I've always found it fascinating how a director can take someone we know is a good actor and get him to deliver a performance well below his capability. In the case of 13, director Géla Babluani does this several times over, as the ostensibly impressive cast consistently either overacts (Michael Shannon yells every line) and underacts (50 Cent mumbles like he has facial paralysis).
Even more inexplicable is the fact that 13 is a remake of the excellent 2005 French/Georgian thriller 13 Tzameti, also written and directed by Babluani. I can only imagine that something was lost in the translation from French to English, because not only is the acting awful, but the dialogue is stiff and overly simplistic. The remake no doubt aspired to something higher than what essentially amounts to a direct-to-video release (technically, there was a limited theatrical run starting October 28), and it feels like along the way, the powers that be realized what a stinker they had and subsequently hacked it up. As a result, the editing is choppy, with sudden starts and stops that make it seem like we're jumping into scenes midway through.

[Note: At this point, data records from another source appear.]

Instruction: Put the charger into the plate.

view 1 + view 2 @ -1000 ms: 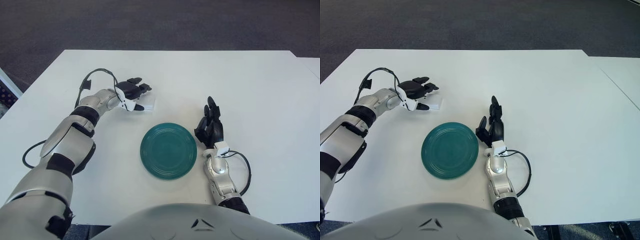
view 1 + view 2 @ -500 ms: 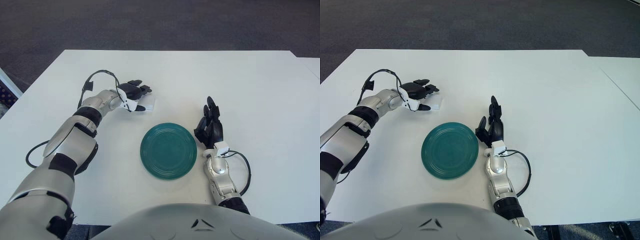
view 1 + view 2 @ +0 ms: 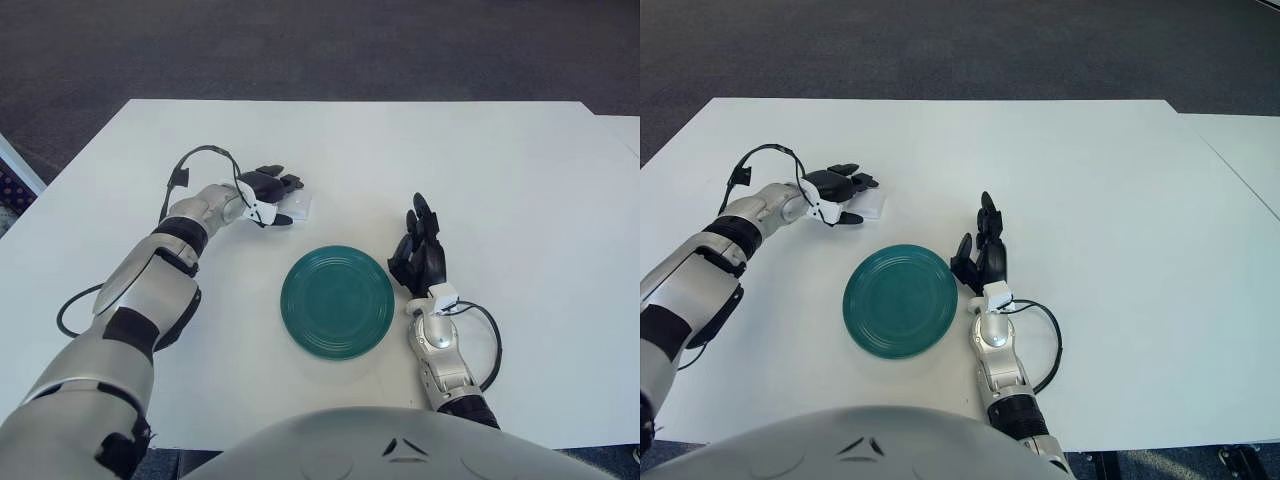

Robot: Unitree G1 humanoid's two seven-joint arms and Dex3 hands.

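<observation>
Beyond the plate (image 3: pixel 337 302), left hand (image 3: pixel 268 190) fingers spread over charger (image 3: pixel 298 207), right hand (image 3: pixel 418 256) relaxed beside plate's rim

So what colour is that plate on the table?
Dark teal green, the plate shows best in the left eye view.

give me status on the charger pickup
Left robot hand at the charger, fingers around it, grasp unconfirmed. Right robot hand idle beside the plate, fingers relaxed. Charger on the table, plate empty, nothing between them.
</observation>
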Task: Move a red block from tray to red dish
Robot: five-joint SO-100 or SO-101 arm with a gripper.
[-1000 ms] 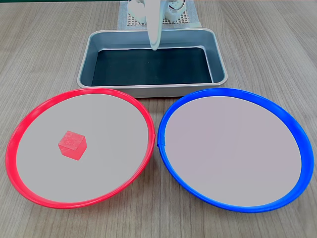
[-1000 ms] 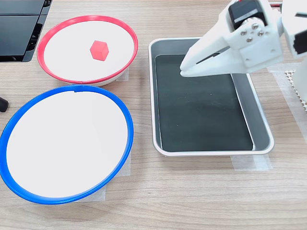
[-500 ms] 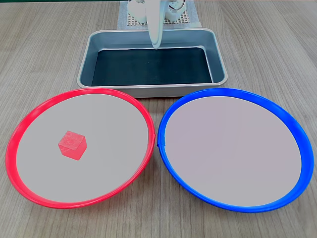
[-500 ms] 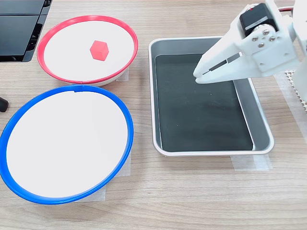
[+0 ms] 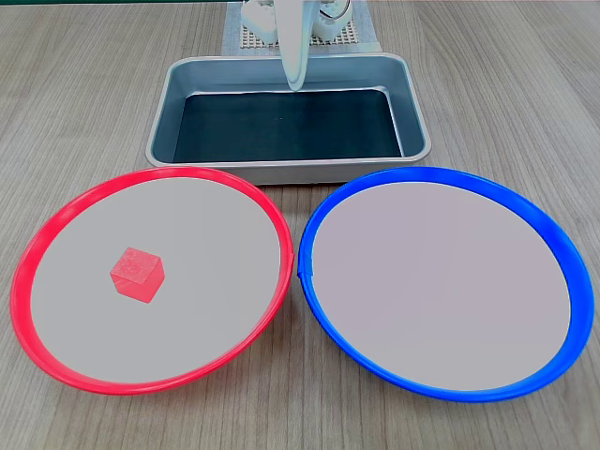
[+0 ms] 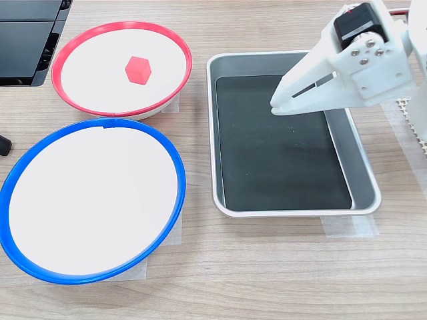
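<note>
Hand (image 6: 275, 107) closed and empty above tray (image 6: 365, 175); red block (image 5: 137, 274) in red dish (image 5: 150, 185).

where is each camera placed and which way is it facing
First exterior view: sits high across the table from the arm, looking at it over the red dish holding the red block, the blue dish and the tray; only the shut pincer and part of the base show.
Second exterior view: looks steeply down from the arm's side; the pincer and its white wrist reach in from the second exterior view's right over the tray.
Shared: both dishes, block, tray, pincer.
</note>
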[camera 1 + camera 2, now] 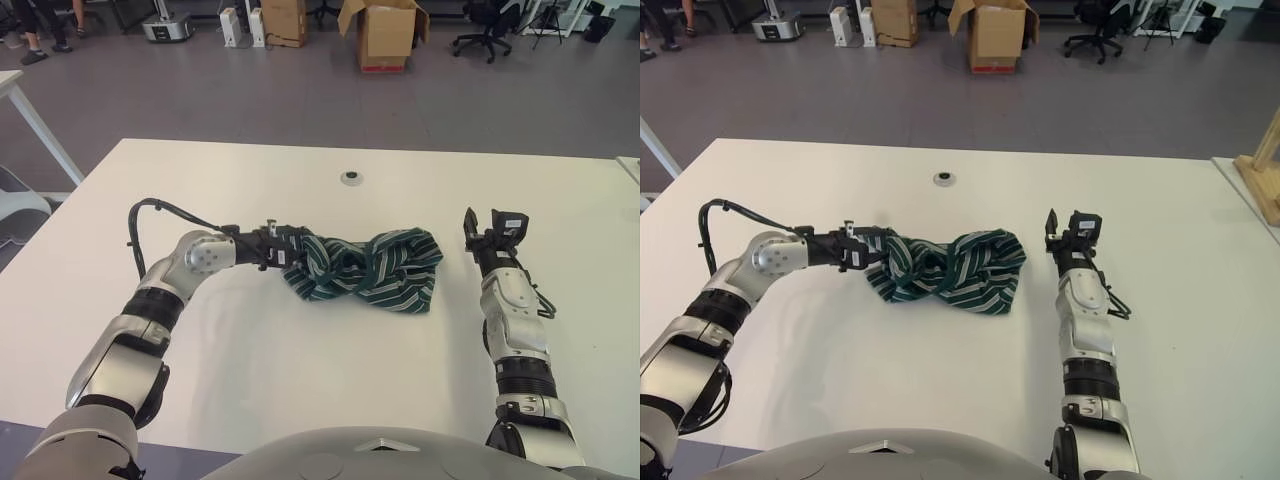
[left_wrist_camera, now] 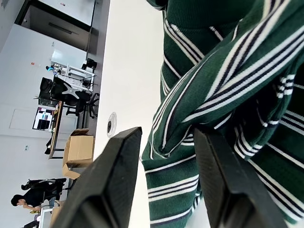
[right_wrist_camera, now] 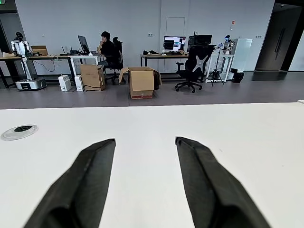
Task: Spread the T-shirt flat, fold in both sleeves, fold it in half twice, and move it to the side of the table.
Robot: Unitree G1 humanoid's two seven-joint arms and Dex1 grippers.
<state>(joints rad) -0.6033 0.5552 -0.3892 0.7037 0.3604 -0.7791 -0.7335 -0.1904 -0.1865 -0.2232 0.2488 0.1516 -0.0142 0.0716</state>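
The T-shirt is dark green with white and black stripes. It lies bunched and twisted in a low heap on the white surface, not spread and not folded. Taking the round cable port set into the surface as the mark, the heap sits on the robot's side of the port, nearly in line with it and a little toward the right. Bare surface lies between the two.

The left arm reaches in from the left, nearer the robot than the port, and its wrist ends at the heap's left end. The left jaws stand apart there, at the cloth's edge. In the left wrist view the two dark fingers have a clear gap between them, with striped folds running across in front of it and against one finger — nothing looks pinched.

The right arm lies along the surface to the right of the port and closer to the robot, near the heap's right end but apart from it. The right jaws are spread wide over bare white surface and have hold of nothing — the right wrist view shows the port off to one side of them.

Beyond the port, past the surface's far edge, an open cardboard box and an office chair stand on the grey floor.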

Perhaps because the execution is so bad (even the music is occasionally distracting), what seemed plausible in the original film here feels far-fetched. (It doesn't help that Babluani adds a cliché-ridden expanded backstory for Rourke's #17 that goes nowhere.) 13's bigger budget adds a slicker look, but at the expense of the black-and-white Tzameti's indie grittiness. If you haven't seen the first film, I suppose there could be some suspense in discovering the nature of the competition, but generally the thrills are undermined by tepid direction, stilted writing and comically overblown performances. Only the likable cast, despite its work here, make for an intriguing watch.
No special features.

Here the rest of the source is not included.